Most professionals know that key performance indicators (KPIs) are important. However, when it comes to understanding what they mean, why they're important, and how to get the most out of them, it's a little murkier. In the next few minutes you will understand the precise meaning and why you should use them .
As a bonus, you will also know the different types of key performance indicators (KPIs) . You can then think about how you can use them in your business. Indeed, you can create and apply KPIs to any strategy. You'll discover a tool that can help you achieve your goals , even if your team grows or changes strategy.
What is a KPI?
The acronym KPI stands for “key performance indicator” . It is a metric that helps evaluate the performance of projects, individuals, departments or companies based on strategic goals and objectives. KPIs allow you to see if they are progressing and therefore if the company is on the right track .
For example, if you work in social media, you might establish KPIs for retweets or number of followers gained per week. In this case, these metrics are crucial for your teams because they determine whether they achieve their goals or not.
Magileads omnichannel prospecting platform , you will be entitled, at any time, to KPIs and reporting on your customer journeys. You will be able to easily analyze the performance of your campaigns and adjust your customer acquisition strategy.
Why should you use KPIs?
To empower employees
KPIs are useful because they empower employees by tracking their progress and that of their team . For example, making the number of monthly sales per person a KPI, a sales team can easily understand each person's contribution to the department's success based on whether or not they met their goals.
Allow managers to adapt
Once managers have KPIs in place, it is easier to adjust the strategy if the team or individuals are not meeting their goals. This isn't necessarily about firing low performers, but rather providing training and guidance to those who are struggling.
Making sure everyone is on the same page
It is likely that individuals perceive success differently . For example, if an IT professional and an accountant work together on a project, they will likely measure success differently. Key performance indicators (KPIs) set a common standard and goals for all employees, helping to clarify expectations and priorities from the start.
Evaluate the health of a business
KPIs help businesses objectively assess organizational performance. Financial metrics, for example, show profitability , while employee retention rates can indicate the strength of company culture .
What are the different types of key performance indicators?

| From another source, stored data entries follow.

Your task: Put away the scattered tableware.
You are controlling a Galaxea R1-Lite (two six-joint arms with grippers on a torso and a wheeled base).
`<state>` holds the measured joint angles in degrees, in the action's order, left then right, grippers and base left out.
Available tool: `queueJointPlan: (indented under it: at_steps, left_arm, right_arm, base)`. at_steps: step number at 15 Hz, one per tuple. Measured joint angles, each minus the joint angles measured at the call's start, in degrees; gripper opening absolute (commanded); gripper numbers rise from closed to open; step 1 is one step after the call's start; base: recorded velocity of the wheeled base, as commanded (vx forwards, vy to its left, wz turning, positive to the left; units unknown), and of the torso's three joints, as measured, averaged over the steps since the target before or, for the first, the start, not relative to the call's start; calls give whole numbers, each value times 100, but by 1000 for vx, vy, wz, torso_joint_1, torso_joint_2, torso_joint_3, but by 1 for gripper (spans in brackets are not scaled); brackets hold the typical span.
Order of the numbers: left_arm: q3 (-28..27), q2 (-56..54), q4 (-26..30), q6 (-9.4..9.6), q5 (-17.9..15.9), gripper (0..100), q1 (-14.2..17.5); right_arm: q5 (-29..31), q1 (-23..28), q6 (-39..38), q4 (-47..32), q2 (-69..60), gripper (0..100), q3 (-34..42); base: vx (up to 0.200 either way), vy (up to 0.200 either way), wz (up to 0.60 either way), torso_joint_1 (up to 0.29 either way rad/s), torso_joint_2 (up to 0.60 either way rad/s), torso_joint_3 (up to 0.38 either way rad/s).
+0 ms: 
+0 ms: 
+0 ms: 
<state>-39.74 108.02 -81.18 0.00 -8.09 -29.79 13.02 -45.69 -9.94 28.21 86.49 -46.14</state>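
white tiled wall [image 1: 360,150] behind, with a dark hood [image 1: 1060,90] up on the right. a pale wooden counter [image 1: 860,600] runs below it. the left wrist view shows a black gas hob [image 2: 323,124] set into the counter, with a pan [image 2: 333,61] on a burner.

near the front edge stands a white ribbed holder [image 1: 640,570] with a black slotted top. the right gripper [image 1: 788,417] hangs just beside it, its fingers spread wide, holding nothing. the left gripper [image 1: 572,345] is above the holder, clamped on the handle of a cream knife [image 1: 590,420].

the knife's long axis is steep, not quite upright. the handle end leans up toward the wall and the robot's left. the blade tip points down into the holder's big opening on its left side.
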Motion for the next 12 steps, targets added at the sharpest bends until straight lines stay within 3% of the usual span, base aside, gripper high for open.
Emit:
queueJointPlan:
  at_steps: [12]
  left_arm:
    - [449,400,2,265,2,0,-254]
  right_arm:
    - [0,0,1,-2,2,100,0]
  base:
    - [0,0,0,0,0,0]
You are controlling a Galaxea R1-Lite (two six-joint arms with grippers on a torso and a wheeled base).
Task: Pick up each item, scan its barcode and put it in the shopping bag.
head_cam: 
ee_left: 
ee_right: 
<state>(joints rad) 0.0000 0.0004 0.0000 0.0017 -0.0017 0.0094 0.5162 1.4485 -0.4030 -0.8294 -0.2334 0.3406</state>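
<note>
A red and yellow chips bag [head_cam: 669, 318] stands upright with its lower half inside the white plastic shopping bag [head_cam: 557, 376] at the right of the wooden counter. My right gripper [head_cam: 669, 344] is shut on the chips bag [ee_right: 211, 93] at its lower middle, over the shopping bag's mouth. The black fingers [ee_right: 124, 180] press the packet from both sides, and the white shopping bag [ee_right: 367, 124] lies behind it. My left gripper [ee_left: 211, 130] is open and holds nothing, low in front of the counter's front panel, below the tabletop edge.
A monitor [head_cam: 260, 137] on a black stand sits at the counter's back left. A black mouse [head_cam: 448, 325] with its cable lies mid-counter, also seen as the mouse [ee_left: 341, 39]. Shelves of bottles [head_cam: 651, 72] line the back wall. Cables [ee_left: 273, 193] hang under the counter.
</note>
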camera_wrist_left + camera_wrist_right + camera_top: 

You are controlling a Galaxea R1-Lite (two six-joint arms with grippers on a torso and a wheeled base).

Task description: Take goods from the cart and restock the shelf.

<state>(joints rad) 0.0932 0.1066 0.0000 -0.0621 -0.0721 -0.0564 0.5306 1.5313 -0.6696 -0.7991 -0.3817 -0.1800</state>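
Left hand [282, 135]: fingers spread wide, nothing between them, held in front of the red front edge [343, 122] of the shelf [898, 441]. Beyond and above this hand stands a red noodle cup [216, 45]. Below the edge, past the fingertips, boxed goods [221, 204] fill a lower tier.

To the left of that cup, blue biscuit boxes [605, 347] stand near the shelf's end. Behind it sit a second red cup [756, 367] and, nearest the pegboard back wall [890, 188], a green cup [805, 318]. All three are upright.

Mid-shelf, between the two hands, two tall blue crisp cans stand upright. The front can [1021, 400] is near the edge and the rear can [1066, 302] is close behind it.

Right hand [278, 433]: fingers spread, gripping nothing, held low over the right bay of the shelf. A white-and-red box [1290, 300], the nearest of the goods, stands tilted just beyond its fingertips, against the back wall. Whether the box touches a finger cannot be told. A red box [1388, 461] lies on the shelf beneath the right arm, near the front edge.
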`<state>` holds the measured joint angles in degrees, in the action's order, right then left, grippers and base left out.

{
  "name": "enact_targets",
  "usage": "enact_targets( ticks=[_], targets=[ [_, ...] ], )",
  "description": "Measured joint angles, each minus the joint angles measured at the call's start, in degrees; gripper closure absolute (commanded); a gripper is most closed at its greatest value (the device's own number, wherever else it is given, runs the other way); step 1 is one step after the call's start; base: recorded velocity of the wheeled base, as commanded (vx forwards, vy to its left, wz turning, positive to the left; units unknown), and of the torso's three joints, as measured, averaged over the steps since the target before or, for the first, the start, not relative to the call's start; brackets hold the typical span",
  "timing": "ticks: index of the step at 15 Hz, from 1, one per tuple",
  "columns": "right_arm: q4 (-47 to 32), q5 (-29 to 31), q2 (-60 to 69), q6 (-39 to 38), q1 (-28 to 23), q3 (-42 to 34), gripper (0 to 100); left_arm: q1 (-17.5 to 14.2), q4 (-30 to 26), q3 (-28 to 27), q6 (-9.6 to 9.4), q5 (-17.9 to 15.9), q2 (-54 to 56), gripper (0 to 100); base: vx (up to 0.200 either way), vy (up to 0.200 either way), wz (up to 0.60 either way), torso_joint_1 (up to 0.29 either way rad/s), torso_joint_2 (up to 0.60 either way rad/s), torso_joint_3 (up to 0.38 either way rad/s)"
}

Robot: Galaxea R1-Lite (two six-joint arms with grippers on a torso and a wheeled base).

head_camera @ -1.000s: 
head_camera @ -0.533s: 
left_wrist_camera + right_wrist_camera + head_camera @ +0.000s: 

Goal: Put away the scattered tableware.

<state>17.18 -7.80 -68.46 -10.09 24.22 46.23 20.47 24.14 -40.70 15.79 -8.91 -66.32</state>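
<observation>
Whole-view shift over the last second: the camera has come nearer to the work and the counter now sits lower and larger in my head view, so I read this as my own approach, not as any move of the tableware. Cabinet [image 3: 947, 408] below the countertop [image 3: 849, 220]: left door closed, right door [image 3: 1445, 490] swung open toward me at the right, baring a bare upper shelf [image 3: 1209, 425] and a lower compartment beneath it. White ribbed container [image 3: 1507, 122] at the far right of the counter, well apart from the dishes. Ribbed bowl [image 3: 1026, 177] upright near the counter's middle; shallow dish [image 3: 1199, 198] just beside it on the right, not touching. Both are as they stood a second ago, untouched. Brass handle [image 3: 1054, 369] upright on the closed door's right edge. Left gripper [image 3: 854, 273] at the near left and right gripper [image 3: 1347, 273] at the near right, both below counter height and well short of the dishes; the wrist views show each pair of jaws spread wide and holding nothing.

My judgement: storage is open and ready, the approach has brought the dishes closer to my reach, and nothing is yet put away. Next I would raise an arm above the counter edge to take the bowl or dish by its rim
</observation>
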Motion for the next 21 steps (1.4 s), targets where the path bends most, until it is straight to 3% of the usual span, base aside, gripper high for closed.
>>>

There are different ways to classify KPIs: high level and low level, short term and long term . Before creating one for your business, you must first know the different categories.
Operational
These KPIs measure an organization's processes and efficiency These metrics indicate how things are going on a day-to-day basis. Naturally, they are often measured over a shorter period of time than other KPIs.
Strategic
Strategic KPIs focus on longer-term, larger-scale goals within an organization. A strategic metric might be something like revenue growth . When a CFO looks at this metric, they get an idea of how the company is performing.
Leading or lagging indicator
A delayed KPI measures past achievements, like the annual sales of the previous year. A leading indicator is a prediction of what is likely to happen in the future, such as there customer satisfaction. Many organizations benefit from using a mix of lagging and leading KPIs.
Qualitative or quantitative
There are many quantitative key performance indicators. They can be measured easily and assigned a number, such as number of qualified leads from a platform. A qualitative indicator is less quantifiable, such as employee satisfaction.